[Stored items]
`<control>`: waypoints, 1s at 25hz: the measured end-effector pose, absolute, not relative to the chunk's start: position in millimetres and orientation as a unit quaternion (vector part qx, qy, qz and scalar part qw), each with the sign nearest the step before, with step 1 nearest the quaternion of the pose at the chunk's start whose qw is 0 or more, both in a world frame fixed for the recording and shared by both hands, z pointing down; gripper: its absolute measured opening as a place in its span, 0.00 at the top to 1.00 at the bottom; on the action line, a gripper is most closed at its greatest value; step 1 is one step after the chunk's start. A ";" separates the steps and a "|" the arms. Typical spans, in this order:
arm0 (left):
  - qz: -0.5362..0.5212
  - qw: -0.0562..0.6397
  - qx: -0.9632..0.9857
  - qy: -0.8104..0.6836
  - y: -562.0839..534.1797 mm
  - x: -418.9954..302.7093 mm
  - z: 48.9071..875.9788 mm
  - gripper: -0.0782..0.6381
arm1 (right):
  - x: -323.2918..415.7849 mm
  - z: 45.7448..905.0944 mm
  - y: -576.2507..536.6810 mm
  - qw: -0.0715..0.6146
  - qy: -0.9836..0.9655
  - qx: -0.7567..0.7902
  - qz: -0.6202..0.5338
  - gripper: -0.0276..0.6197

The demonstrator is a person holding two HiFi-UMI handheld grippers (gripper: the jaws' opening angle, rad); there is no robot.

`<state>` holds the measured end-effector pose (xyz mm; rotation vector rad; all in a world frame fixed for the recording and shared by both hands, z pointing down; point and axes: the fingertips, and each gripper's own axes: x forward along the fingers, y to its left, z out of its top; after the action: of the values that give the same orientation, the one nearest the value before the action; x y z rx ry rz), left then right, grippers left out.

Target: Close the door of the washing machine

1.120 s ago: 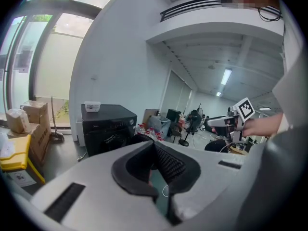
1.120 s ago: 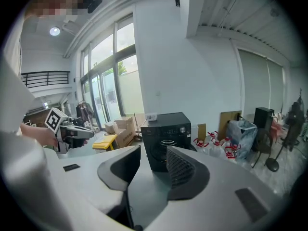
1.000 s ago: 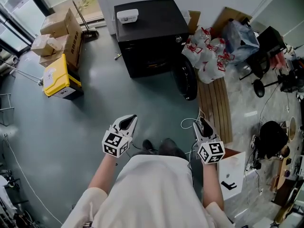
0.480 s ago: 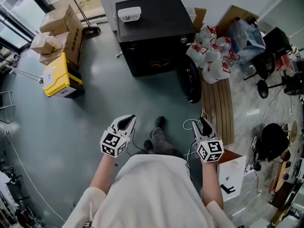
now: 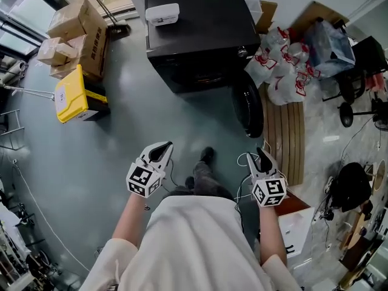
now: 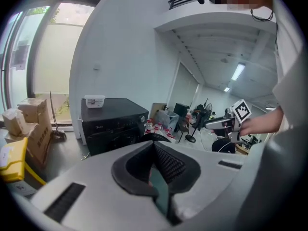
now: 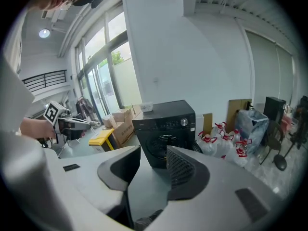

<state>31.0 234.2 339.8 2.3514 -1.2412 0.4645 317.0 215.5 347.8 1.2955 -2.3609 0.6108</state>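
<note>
The black washing machine stands at the top middle of the head view, against the wall. Its round door hangs open at the front right corner. A white box lies on its top. My left gripper is held in the air well short of the machine, jaws shut and empty. My right gripper is level with it on the right, open and empty, a short way from the door. The machine shows between the right jaws, and the left gripper view shows the machine beyond the left gripper.
Cardboard boxes and a yellow crate sit left of the machine. White bags with red ties and a wooden slatted board lie to its right. The person's feet are on the grey floor between the grippers.
The person has stepped forward, so the washing machine and its open door are nearer and larger. Both grippers moved with the body toward the machine. Their jaws look the same.
</note>
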 end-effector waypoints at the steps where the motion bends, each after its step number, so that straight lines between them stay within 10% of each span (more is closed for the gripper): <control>1: 0.170 0.221 0.850 -0.447 223.4 34.4 342.4 0.88 | 319.3 353.0 206.0 0.192 -0.839 0.460 0.219 0.67; 25: 0.274 0.236 0.872 -0.330 51.3 105.3 458.6 0.88 | 379.8 489.4 96.4 0.247 -0.763 0.528 0.278 0.65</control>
<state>105.3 51.3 458.6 2.3914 -0.9063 0.7526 379.8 96.4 489.4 1.4410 -2.0810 0.7567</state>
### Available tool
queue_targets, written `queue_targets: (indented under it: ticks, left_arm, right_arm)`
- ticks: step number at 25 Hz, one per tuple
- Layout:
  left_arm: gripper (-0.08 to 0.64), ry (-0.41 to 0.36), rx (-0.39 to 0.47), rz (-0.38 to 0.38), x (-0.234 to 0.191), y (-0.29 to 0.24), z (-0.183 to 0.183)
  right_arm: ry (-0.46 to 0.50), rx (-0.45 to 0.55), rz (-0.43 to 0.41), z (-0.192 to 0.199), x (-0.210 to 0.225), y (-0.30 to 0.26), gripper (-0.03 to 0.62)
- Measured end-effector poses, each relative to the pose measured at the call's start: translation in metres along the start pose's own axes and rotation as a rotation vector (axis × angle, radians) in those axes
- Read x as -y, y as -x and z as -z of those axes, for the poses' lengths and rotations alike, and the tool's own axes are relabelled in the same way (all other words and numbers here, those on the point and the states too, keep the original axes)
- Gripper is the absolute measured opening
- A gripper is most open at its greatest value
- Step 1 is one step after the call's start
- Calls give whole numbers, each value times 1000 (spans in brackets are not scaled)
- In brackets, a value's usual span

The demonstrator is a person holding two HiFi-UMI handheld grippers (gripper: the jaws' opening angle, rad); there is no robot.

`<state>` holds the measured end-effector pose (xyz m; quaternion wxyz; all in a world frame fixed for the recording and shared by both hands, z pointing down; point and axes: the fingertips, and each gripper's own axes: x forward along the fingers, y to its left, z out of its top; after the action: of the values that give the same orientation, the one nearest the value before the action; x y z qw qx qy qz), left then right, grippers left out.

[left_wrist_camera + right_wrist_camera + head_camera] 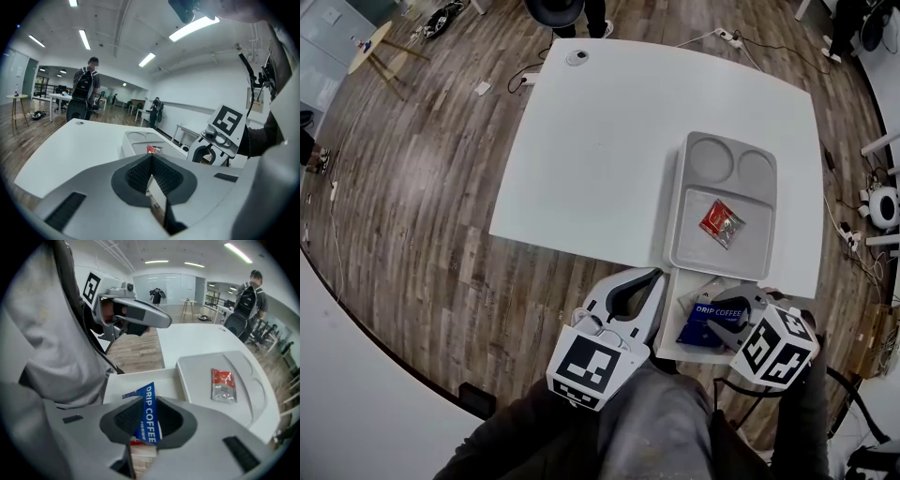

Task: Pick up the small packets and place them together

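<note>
Blue packet (717, 312) is clamped in your right gripper (145, 420); left gripper (151, 176) has jaws together, empty; next, carry it beside the red packet (721, 223) on the tray (694, 253).

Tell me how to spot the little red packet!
Find the big white table, then the grey tray on its right side in the head view. The red packet lies alone in the tray's large compartment. It is red and silver, while the only other packet, the blue packet, is off the tray, pinched in the right tool.
</note>
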<state>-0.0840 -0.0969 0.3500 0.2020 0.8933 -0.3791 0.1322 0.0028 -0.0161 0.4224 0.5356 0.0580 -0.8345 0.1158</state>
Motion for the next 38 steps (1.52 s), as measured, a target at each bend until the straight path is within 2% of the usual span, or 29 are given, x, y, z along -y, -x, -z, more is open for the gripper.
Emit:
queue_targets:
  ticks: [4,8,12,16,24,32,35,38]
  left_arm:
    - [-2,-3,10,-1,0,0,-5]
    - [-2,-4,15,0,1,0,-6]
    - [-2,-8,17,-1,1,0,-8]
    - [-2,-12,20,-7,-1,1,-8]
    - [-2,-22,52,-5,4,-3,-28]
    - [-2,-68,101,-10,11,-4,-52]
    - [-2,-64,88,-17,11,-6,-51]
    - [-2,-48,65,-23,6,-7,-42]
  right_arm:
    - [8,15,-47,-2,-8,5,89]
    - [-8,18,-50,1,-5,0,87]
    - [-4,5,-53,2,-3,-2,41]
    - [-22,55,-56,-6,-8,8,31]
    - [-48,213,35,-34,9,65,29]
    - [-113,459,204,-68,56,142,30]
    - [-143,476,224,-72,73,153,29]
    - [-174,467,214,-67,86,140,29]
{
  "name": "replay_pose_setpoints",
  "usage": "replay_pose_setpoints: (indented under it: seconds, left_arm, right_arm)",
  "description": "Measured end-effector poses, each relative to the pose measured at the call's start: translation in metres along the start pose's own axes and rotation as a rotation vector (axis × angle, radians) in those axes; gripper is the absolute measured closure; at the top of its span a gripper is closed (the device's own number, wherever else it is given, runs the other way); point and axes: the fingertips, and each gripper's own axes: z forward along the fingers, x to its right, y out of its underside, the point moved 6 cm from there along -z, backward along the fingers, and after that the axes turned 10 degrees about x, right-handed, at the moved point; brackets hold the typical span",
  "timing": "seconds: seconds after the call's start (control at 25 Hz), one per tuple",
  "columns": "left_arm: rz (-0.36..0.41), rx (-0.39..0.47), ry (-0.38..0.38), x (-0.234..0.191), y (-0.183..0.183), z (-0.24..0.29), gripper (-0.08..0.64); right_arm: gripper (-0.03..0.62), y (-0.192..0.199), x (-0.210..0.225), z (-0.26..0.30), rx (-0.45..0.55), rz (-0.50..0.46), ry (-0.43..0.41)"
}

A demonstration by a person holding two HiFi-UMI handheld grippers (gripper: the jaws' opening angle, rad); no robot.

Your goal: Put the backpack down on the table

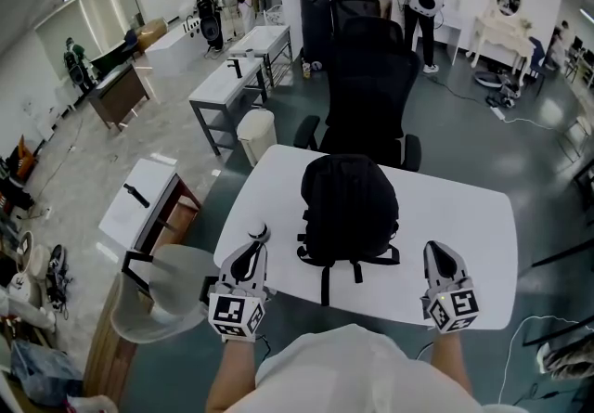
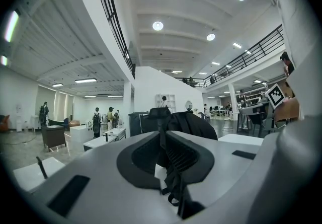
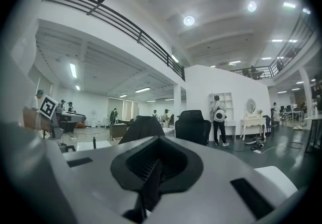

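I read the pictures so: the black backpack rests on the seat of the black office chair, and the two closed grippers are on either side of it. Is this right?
Not quite. The backpack rests on the white table, not on the chair's seat; the black office chair stands behind the table. The head view shows this. The rest holds: the left gripper and the right gripper, both closed, are on either side of it.
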Motion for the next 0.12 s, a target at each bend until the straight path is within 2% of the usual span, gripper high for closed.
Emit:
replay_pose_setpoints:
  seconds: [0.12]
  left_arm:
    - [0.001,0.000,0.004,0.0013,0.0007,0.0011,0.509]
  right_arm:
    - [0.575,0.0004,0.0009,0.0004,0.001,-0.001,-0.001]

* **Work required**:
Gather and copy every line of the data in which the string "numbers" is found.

* **Exercise solution**:
- Read x as -y, y as -x and z as -z of those axes, for the poses' lengths and rotations alike, and the tool's own axes are relabelled in the same way (all other words and numbers here, those on the point and the states too, keep the original axes)
- Calls give whole numbers, each value times 1000 (spans in brackets are not scaled)

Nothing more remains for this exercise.